Index a MySQL database with Apache Lucene, and kee

2020-05-20 02:52发布

问题:

  1. When a new item is added in MySQL, it must be also indexed by Lucene.
  2. When an existing item is removed from MySQL, it must be also removed from Lucene's index.

The idea is to write a script that will be called every x minutes via a scheduler (e.g. a CRON task). This is a way to keep MySQL and Lucene synchronized. What I managed until yet:

  1. For each new added item in MySQL, Lucene indexes it too.
  2. For each already added item in MySQL, Lucene does not reindex it (no duplicated items).

This is the point I'm asking you some help to manage:

  1. For each previously added item that has been then removed from MySQL, Lucene should also unindex it.

Here is the code I used, which tries to index a MySQL table tag (id [PK] | name):

public static void main(String[] args) throws Exception {

    Class.forName("com.mysql.jdbc.Driver").newInstance();
    Connection connection = DriverManager.getConnection("jdbc:mysql://localhost/mydb", "root", "");
    StandardAnalyzer analyzer = new StandardAnalyzer(Version.LUCENE_36);
    IndexWriterConfig config = new IndexWriterConfig(Version.LUCENE_36, analyzer);
    IndexWriter writer = new IndexWriter(FSDirectory.open(INDEX_DIR), config);

    String query = "SELECT id, name FROM tag";
    Statement statement = connection.createStatement();
    ResultSet result = statement.executeQuery(query);

    while (result.next()) {
        Document document = new Document();
        document.add(new Field("id", result.getString("id"), Field.Store.YES, Field.Index.NOT_ANALYZED));
        document.add(new Field("name", result.getString("name"), Field.Store.NO, Field.Index.ANALYZED));
        writer.updateDocument(new Term("id", result.getString("id")), document);
    }

    writer.close();

}

PS: this code is for tests purpose only, no need to tell me how awful it is :)

EDIT:

One solution could be to delete any previsouly added document, and reindex all the database:

writer.deleteAll();
while (result.next()) {
    Document document = new Document();
    document.add(new Field("id", result.getString("id"), Field.Store.YES, Field.Index.NOT_ANALYZED));
    document.add(new Field("name", result.getString("name"), Field.Store.NO, Field.Index.ANALYZED));
    writer.addDocument(document);
}

I'm not sure it's the most optimized solution, is it?

回答1:

As long as you let the indexing/reindexing run separately from your application, you will have synchronization problems. Depending on your field of work, this might not be a problem, but for many concurrent-user-applications it is.

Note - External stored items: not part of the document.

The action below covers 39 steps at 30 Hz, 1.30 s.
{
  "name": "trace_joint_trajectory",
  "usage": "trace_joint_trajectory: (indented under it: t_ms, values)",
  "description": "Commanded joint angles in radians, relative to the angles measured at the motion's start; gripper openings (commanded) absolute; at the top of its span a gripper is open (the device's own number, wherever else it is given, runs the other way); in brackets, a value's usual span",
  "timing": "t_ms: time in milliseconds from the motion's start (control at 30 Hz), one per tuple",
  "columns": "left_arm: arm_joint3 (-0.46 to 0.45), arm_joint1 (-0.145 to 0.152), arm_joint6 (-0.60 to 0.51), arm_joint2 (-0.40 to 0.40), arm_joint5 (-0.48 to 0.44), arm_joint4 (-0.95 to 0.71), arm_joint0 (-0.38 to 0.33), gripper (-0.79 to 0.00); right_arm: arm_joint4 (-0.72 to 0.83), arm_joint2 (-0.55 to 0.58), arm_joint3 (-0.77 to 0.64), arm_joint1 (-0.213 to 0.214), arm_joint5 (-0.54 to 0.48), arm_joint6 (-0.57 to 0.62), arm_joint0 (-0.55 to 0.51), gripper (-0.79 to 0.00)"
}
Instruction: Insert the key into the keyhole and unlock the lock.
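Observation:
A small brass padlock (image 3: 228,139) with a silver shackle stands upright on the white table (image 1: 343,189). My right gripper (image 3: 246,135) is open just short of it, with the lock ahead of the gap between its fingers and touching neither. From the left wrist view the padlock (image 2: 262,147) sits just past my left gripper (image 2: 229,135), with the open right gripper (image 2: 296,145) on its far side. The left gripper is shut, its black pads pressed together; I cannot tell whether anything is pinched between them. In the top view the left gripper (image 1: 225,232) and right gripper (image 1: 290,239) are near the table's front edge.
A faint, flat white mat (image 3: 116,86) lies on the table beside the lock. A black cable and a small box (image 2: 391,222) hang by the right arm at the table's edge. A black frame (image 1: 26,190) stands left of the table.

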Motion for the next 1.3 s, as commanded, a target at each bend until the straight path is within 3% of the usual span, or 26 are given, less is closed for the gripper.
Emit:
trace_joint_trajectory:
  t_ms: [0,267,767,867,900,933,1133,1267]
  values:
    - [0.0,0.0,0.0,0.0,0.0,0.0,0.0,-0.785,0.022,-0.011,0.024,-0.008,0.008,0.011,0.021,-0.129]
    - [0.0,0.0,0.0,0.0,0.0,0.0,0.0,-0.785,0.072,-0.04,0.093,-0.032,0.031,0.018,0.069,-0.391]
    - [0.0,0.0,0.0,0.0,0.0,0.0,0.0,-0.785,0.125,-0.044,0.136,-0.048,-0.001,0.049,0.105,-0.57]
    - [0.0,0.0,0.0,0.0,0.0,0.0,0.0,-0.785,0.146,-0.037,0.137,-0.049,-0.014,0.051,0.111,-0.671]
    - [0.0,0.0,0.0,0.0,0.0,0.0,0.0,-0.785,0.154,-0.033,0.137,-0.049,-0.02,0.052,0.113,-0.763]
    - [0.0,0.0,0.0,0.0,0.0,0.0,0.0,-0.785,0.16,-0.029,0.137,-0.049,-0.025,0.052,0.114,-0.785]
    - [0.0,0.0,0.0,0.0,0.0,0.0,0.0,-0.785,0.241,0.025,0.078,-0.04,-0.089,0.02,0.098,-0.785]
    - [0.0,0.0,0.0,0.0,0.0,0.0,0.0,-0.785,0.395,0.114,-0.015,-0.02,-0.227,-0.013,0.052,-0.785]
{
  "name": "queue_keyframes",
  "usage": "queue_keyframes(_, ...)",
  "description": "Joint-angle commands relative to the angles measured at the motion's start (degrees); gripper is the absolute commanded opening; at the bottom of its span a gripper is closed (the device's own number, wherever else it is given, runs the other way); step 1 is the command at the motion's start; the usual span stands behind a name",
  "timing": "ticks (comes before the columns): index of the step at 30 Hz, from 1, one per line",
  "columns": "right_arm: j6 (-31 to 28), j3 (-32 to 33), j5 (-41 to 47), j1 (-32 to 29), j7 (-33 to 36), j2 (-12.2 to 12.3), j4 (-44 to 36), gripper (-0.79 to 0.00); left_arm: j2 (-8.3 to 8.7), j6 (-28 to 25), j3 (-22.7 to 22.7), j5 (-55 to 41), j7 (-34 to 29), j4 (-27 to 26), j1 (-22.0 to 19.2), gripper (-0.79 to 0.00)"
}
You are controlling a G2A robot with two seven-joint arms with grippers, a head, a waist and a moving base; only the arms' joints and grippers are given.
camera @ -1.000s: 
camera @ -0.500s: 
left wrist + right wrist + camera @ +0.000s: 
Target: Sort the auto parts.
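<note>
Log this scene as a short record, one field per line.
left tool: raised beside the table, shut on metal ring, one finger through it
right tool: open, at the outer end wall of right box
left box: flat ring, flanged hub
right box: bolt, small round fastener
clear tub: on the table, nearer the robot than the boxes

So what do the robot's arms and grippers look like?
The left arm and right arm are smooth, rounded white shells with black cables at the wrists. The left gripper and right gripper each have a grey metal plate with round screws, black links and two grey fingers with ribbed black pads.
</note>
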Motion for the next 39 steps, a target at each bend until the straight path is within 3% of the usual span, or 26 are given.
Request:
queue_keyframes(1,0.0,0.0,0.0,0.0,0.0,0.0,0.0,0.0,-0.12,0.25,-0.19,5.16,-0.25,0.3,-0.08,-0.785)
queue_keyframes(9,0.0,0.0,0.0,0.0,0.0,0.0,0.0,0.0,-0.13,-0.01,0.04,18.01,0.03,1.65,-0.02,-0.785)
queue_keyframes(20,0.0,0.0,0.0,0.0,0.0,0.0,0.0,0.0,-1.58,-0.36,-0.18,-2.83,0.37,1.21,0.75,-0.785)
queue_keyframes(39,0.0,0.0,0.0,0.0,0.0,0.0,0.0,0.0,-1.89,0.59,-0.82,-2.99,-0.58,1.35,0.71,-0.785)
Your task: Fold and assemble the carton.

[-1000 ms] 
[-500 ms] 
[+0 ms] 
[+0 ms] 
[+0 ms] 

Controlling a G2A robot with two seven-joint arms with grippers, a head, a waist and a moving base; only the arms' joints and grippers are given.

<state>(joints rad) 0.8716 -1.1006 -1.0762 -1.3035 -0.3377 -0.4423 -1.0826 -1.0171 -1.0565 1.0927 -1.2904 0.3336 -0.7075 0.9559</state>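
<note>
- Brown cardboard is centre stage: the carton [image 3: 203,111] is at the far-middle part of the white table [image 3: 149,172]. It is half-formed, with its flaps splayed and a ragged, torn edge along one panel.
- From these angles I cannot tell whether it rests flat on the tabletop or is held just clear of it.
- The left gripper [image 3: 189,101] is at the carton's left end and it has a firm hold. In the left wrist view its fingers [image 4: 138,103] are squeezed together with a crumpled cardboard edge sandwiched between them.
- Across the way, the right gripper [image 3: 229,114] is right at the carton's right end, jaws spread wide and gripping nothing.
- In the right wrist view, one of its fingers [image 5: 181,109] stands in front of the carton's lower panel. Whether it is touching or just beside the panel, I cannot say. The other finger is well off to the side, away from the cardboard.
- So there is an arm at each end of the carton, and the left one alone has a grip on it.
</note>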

We had the same problems when we had a job system running asynchronous indexing every few minutes. Users would find a product using the search engine, then even when an administrative person removed the product from the valid product stack, still found it in the frontend, until the next reindexing job ran. This leads to very confusing and seldomly reproducable errors reported to first level support.

We saw two possibilities: Either connect the business logic tightly to updates of the search index, or implement a tighter asynchronous update task. We did the latter.

In the background, there's a class running in a dedicated thread inside the tomcat application that takes updates and runs them in parallel. The waiting times for backoffice updates to frontend are down to 0.5-2 seconds, which greatly reduces the problems for first level support. And, it is as loosely coupled as can be, we could even implement a different indexing engine.



回答2:

Take a look at Solr DataImportScheduler approach.
It basically, when a web application starts, spawns a separate Timer thread, which periodically fires HTTP Post against Solr, which then uses DataImportHandler you set up to pull data from a RDB (and other data sources).

So, since you're not using Solr, only Lucene, you should take a look at DataImportHandler source for ideas.